> PROVIDED DATA:
----------

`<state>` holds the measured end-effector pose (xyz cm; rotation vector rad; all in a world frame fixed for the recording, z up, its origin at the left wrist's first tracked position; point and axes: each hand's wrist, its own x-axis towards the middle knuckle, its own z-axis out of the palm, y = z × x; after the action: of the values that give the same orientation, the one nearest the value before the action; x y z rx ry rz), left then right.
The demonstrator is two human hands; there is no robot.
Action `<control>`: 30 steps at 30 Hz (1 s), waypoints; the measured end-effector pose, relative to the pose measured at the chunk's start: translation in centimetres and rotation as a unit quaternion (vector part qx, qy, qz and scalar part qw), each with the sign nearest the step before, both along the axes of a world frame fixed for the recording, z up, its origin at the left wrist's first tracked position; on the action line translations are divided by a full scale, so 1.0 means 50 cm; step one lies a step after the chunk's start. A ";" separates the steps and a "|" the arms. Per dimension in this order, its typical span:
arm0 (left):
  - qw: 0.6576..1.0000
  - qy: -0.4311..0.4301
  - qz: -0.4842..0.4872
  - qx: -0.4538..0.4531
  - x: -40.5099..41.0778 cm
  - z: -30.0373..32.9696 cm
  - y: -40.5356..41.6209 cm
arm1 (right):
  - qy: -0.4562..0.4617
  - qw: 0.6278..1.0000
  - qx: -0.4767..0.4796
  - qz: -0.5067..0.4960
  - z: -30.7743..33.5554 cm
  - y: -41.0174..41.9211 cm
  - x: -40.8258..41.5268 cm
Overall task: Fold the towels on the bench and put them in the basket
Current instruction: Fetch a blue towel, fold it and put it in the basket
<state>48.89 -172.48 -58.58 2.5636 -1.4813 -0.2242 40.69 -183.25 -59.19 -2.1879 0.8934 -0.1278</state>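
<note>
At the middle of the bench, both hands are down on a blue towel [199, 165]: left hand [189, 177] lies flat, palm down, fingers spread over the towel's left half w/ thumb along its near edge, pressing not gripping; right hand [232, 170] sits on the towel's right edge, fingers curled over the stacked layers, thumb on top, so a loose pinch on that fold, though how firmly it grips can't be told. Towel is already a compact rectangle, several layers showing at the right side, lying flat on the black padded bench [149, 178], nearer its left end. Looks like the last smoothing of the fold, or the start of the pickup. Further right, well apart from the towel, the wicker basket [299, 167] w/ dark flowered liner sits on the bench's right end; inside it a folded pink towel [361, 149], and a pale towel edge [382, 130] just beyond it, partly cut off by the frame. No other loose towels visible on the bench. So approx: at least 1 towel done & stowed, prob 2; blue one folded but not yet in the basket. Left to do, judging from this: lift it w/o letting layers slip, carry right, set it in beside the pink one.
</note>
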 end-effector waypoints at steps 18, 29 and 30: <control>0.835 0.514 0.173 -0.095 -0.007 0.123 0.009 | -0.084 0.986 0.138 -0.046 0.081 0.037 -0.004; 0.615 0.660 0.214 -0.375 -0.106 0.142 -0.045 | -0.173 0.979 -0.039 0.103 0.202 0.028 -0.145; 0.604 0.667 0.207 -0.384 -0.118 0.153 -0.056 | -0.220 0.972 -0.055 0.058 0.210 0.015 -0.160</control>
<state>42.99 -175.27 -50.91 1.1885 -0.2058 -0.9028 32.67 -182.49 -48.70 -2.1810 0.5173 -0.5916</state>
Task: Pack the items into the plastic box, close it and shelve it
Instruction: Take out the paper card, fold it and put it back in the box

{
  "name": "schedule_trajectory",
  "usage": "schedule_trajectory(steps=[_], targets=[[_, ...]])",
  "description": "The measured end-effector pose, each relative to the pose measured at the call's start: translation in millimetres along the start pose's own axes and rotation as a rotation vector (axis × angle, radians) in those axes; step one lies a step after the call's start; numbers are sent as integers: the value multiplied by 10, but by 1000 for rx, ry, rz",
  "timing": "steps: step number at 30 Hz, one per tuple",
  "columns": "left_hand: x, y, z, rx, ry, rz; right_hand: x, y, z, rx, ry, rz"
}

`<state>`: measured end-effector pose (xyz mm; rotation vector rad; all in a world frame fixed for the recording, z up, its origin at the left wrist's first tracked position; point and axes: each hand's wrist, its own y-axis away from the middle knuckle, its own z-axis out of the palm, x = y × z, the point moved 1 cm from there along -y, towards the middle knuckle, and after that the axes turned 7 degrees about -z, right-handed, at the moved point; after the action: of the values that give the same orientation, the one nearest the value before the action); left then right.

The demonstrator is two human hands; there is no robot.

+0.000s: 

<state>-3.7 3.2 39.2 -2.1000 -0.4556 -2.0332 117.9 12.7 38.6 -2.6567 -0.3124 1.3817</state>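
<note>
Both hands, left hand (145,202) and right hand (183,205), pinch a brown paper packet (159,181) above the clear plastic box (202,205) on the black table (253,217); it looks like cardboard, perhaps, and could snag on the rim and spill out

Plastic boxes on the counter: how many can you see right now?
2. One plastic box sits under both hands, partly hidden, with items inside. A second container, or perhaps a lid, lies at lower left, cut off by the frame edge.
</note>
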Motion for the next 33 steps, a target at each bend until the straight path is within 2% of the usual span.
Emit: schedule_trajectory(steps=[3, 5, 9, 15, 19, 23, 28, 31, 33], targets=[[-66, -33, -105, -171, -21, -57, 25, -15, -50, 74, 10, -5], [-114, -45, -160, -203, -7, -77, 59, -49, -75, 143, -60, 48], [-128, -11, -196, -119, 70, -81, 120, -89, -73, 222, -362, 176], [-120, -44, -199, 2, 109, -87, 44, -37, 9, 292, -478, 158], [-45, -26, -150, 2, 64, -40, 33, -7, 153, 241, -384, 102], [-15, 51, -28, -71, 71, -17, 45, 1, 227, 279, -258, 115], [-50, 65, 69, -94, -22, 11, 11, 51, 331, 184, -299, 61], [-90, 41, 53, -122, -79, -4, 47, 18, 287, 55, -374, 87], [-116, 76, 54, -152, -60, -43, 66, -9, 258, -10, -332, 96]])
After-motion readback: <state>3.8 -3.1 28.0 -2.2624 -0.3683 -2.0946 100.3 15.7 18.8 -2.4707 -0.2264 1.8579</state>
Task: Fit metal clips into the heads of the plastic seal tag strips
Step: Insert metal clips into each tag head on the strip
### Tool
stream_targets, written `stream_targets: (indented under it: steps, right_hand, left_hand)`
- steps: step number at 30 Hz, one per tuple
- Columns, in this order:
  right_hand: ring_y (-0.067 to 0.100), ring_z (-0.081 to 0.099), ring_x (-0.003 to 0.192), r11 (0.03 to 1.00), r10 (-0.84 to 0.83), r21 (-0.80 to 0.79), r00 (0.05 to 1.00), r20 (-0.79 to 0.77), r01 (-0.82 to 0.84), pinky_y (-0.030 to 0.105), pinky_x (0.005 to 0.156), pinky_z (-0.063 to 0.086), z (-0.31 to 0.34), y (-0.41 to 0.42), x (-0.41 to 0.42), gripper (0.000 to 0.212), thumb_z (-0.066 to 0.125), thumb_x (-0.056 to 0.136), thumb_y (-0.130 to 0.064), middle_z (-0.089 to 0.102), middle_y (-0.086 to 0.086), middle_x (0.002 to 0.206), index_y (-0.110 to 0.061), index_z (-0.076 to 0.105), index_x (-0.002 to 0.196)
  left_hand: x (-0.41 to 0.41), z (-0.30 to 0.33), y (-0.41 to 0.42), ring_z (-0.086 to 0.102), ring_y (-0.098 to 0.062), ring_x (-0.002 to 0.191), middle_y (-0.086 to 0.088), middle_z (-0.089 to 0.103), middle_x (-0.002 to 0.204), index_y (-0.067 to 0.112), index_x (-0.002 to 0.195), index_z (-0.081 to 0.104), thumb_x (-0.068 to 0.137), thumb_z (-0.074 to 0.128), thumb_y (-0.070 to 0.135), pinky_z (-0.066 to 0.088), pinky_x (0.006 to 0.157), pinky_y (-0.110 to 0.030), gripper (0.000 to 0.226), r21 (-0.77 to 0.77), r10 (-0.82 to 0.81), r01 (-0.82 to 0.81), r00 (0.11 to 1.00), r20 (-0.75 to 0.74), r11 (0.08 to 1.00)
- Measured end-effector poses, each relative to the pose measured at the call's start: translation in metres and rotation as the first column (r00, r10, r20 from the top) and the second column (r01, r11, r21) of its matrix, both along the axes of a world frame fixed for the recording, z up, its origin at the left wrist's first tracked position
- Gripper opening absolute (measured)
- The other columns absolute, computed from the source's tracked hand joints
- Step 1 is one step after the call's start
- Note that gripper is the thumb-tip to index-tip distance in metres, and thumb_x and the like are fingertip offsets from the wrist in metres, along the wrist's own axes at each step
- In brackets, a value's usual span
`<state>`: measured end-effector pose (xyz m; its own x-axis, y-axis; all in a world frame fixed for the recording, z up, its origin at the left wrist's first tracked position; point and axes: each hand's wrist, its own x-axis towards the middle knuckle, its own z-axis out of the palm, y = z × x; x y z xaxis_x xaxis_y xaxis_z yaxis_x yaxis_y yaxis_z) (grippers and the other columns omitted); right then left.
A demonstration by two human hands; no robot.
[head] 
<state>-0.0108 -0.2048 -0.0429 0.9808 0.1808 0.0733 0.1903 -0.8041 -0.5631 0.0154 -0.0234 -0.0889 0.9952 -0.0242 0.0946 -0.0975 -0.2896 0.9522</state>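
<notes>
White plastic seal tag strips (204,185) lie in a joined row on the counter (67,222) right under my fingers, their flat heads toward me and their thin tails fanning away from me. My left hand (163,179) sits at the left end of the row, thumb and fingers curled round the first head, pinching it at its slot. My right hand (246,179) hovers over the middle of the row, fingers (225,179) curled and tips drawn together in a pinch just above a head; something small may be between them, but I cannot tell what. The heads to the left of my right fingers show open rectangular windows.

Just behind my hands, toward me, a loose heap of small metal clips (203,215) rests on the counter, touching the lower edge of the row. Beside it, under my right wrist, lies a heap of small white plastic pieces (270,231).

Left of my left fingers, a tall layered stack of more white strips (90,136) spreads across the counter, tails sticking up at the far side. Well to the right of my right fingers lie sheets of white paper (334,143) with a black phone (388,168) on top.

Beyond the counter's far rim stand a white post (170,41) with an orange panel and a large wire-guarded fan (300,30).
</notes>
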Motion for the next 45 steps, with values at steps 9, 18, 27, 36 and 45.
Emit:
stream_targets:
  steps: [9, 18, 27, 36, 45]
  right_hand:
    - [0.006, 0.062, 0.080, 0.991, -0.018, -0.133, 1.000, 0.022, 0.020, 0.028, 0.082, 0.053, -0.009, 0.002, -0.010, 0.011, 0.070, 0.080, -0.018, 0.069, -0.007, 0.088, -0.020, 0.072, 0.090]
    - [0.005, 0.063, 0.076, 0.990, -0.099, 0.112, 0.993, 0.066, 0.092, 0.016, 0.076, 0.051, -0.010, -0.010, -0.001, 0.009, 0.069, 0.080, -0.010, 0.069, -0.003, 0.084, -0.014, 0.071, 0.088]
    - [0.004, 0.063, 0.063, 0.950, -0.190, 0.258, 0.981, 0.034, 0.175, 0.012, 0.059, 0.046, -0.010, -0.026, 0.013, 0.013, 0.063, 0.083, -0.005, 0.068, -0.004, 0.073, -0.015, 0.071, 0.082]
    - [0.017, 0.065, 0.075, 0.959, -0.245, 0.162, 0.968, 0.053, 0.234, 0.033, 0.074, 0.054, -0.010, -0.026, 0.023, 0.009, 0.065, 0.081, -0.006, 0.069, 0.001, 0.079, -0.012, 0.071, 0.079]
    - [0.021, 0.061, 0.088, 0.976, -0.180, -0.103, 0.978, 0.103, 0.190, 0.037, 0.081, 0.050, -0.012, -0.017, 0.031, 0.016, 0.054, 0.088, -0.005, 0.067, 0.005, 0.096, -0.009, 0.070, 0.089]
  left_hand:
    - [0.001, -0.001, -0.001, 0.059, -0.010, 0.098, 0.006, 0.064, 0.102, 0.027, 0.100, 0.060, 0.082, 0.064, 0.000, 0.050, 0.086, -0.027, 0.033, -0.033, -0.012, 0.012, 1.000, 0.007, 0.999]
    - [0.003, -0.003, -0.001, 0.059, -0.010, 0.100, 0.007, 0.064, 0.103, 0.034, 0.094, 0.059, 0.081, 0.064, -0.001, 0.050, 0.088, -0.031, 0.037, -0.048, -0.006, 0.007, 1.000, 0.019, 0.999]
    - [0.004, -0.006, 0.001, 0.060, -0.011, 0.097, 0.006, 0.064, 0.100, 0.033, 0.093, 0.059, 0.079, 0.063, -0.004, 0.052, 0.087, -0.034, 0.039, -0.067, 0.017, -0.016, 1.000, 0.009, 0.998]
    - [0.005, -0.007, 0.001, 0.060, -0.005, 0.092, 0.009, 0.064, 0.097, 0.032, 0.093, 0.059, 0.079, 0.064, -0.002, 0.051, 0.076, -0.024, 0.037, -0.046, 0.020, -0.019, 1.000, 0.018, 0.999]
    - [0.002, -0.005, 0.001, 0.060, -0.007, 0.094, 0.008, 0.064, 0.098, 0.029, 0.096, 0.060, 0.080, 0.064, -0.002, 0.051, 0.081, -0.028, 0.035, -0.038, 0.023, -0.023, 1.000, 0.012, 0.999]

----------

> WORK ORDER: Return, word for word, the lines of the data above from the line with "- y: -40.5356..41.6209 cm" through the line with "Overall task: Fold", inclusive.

> RESPONSE TO THE EXERCISE:
  - y: -40.5356..41.6209 cm
arm1 (right):
  - qy: -0.4562..0.4617
  - qw: 0.6278..1.0000
  - qx: -0.4767..0.4796
  - qz: -0.5067..0.4960
  - z: -30.7743..33.5554 cm
  - y: -41.0174..41.9211 cm
  - x: -40.8258..41.5268 cm
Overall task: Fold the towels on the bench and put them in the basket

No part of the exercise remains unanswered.